--- Extracted data Enclosed Below ---

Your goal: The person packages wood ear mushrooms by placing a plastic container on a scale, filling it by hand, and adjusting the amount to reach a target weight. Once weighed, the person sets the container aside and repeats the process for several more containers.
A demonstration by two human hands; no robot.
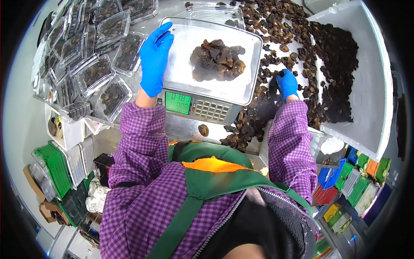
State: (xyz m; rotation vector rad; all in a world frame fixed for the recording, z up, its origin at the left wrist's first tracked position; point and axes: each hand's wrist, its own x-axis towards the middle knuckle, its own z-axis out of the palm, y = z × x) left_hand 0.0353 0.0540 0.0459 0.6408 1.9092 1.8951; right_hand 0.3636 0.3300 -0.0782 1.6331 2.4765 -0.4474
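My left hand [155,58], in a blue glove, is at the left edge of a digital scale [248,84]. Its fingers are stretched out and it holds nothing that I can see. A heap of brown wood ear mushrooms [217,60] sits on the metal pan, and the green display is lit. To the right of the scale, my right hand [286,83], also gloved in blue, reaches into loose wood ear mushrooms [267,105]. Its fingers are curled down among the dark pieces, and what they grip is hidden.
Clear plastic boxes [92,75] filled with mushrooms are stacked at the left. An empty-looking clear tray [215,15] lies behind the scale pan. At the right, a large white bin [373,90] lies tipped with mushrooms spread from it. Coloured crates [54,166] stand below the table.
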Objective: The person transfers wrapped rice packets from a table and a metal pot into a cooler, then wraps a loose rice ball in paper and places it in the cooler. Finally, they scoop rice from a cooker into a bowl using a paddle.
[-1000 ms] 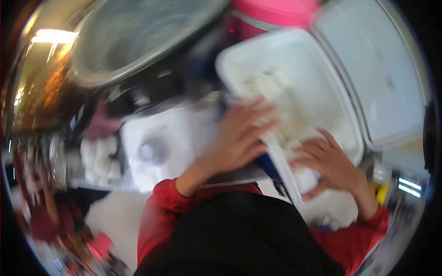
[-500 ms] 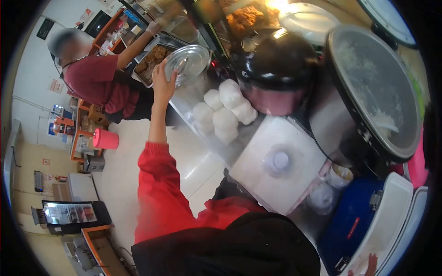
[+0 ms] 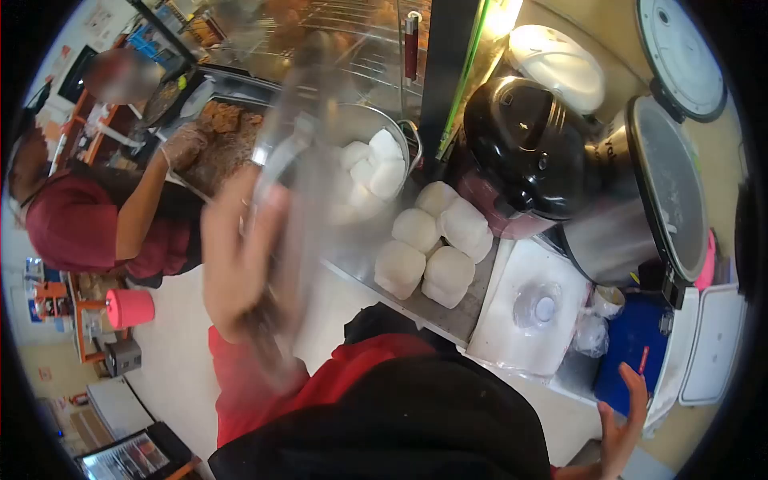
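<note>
My left hand (image 3: 244, 248), smeared by motion, is closed on a clear pot lid (image 3: 310, 204) that is tipped up nearly edge-on. Just behind the lid stands a metal pot (image 3: 416, 148), uncovered, with several white wrapped bundles (image 3: 374, 170) inside it. More white rounded bundles (image 3: 436, 244) sit grouped on the metal counter, to the right of the lid. Low on the right, my right hand (image 3: 620, 432) is raised with its fingers apart and holds nothing. It is nearest to a blue box (image 3: 628, 348).
A black-lidded cooker (image 3: 524, 148) and a large steel rice pot (image 3: 632, 188) stand at the right. A white sheet with a clear dome-like object (image 3: 538, 308) lies in front. At left, a gloved co-worker (image 3: 96, 216) reaches into a tray of browned food (image 3: 220, 152).
My left hand has brought the lid off the pot and nearer to me, tilting it up. My right hand has come further into view. The co-worker's gloved hand now reaches the food tray.
</note>
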Available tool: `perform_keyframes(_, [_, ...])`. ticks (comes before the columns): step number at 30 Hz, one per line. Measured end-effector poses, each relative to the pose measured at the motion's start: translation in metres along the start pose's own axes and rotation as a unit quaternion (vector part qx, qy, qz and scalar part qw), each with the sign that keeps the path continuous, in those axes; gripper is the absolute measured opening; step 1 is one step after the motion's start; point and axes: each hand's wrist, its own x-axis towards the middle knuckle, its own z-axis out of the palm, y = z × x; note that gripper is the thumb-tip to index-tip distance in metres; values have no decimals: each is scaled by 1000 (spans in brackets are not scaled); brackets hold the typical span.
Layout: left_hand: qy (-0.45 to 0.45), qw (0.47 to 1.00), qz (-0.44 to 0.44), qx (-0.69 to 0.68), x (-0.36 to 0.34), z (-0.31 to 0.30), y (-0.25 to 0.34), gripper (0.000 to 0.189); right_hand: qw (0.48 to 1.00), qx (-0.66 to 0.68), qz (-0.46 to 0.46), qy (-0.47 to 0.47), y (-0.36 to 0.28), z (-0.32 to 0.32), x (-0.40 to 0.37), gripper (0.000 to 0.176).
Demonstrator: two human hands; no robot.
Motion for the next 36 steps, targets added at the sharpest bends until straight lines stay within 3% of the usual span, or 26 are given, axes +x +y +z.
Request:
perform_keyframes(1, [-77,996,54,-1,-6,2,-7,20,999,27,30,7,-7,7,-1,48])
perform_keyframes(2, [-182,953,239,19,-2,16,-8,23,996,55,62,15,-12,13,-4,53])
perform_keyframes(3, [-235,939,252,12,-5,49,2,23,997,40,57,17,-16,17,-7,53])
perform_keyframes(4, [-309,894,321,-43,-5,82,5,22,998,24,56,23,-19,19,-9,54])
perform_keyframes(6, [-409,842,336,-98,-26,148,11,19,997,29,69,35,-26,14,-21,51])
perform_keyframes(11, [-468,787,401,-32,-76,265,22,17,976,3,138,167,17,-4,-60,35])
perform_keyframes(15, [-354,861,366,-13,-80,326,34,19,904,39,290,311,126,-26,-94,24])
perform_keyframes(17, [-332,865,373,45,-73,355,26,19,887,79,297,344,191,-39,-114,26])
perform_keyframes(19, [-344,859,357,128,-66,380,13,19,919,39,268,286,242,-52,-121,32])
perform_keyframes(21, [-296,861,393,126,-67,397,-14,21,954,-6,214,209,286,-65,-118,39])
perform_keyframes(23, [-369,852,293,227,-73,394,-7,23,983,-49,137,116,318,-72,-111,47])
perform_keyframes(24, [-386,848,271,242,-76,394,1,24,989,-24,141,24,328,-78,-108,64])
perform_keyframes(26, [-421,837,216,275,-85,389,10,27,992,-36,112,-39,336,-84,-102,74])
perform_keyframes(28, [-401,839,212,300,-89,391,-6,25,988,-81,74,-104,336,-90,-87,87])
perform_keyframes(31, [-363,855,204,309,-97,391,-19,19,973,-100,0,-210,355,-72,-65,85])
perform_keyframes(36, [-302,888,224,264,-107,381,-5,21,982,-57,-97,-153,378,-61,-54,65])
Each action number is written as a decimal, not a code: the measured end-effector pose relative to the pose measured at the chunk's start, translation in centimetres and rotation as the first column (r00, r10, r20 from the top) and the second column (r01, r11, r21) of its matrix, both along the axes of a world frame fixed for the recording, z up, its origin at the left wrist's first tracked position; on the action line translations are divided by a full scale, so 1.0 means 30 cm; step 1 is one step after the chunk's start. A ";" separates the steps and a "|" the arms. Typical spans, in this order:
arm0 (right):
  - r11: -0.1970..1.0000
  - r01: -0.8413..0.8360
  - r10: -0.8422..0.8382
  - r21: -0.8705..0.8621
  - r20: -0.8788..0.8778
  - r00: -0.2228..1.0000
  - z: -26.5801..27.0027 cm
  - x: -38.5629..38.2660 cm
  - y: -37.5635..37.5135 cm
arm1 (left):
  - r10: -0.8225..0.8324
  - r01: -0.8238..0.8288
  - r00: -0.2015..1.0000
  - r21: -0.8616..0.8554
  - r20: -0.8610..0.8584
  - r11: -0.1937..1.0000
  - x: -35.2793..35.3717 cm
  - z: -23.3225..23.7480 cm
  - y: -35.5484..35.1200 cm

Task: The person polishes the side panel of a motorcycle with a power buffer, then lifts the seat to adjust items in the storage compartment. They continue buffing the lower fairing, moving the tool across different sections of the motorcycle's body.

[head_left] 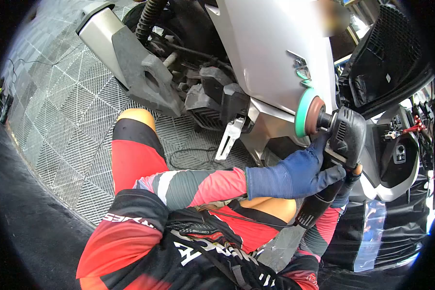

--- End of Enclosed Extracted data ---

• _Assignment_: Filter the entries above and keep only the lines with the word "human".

• _Result for this task_:
A demonstration by two human hands; no robot.
Demonstrator: two human hands; no robot.

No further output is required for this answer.